On Thu, Oct 01, 2020 at 04:38:55PM +0200, Greg KH wrote:
On Thu, Oct 01, 2020 at 11:33:34AM -0300, Jason Gunthorpe wrote:
On Thu, Oct 01, 2020 at 02:14:23PM +0200, Greg KH wrote:
On Thu, Oct 01, 2020 at 08:58:47AM -0300, Jason Gunthorpe wrote:
On Thu, Oct 01, 2020 at 01:05:51PM +0200, Greg KH wrote:
You have to be _VERY_ careful after calling ancillary_device_initialize(), as now you can not just free up the memory if something goes wrong before ancillary_device_add() is called, right?

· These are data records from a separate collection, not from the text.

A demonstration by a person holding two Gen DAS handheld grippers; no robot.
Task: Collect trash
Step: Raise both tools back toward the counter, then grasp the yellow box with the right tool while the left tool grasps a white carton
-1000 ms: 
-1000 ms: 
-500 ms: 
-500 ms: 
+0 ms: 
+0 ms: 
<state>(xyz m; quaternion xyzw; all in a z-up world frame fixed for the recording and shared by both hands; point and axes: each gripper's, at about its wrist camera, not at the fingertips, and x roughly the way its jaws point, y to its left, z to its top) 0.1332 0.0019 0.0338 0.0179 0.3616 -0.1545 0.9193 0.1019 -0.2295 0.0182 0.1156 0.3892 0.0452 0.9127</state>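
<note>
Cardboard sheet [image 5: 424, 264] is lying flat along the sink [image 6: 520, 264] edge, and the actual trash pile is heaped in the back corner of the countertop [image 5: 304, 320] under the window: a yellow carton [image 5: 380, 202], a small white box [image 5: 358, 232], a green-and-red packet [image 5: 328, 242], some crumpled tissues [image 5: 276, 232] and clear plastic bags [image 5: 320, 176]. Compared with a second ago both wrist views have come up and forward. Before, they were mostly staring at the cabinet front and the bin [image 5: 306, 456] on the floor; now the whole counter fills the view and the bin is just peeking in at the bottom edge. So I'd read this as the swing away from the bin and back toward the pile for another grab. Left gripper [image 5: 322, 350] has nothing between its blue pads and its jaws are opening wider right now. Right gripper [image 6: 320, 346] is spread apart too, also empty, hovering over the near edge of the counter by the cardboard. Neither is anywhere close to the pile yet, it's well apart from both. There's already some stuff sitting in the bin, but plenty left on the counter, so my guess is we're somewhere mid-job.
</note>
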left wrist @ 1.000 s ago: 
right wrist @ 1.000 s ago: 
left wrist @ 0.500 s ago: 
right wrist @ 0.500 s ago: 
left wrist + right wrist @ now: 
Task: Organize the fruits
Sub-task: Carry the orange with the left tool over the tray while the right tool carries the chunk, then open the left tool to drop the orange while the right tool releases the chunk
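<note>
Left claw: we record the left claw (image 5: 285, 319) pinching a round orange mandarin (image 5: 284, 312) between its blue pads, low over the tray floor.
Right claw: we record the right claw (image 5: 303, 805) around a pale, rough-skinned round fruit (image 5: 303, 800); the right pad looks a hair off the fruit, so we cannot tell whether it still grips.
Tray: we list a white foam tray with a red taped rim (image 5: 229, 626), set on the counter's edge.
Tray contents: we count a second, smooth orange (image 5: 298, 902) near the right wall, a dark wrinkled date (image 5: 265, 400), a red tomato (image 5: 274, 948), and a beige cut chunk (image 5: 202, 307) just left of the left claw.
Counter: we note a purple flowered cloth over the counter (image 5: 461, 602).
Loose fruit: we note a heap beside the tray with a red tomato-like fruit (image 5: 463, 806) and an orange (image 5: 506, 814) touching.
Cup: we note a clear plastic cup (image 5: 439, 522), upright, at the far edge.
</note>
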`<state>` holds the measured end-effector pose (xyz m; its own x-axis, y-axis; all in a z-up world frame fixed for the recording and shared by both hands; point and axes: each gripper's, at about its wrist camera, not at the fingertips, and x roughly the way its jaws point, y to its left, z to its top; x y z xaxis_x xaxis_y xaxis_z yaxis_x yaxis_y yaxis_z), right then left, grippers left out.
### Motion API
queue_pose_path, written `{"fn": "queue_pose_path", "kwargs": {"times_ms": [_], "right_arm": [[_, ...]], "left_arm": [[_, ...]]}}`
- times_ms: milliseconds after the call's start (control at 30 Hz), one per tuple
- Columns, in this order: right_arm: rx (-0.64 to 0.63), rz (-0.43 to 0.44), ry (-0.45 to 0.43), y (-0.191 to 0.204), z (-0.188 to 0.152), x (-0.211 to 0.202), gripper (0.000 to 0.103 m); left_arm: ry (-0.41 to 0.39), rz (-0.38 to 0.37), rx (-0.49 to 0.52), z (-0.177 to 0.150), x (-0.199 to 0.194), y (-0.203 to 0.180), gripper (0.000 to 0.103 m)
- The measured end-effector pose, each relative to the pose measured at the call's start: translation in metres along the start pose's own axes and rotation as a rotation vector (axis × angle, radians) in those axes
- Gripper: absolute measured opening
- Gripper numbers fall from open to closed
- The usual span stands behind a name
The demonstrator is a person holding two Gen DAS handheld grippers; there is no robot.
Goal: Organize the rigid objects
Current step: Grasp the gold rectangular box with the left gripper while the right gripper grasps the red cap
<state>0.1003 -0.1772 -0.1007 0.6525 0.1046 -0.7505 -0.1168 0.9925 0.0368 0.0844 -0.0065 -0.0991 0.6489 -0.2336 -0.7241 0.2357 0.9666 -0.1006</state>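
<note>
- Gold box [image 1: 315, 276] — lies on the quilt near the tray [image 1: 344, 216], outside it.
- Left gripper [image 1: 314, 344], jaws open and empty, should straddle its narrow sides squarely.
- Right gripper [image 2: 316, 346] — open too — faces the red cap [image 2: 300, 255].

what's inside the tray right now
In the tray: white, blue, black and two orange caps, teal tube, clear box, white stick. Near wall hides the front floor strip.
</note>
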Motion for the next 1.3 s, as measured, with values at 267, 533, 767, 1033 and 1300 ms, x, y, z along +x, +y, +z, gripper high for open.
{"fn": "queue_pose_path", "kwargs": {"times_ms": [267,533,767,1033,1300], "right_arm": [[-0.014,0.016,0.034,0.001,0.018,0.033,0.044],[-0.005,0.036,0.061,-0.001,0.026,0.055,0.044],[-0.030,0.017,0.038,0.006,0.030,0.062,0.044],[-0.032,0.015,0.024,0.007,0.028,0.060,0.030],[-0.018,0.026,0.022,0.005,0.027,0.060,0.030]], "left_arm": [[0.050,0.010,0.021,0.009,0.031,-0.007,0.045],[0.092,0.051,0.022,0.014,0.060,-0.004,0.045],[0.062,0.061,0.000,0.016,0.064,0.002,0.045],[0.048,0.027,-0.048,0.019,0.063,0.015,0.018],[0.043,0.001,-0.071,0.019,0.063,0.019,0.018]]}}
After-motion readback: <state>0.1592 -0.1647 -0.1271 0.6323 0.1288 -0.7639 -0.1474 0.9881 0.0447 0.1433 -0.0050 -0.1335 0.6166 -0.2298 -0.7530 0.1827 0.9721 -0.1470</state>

I've looked at way too many versions of this patch and related. This is the only one so far that I didn't find various bugs on the error cases.
But you haven't seen the callers of this function. Without this documented, you will have problems.
I've seen the Intel irdma, both versions of the SOF stuff and an internal mlx5 patch..
Look at the SOF example, it has perfectly paired error unwinds. Each function has unwind that cleans up exactly what it creates. Every 'free' unwind is paired with an 'alloc' in the same function. Simple. Easy to audit. Easy to correctly enhance down the road.
This is the common kernel goto error design pattern.
But that's where people get this wrong.
People get everything wrong :( At least this pattern is easy to notice and review.
Once device_initialize() is called, the "free" can not be called, something else must be, device_put().
Yep!
However, with the one step device_register() pattern code usually makes this class of mistake:
https://elixir.bootlin.com/linux/latest/source/drivers/firewire/core-device....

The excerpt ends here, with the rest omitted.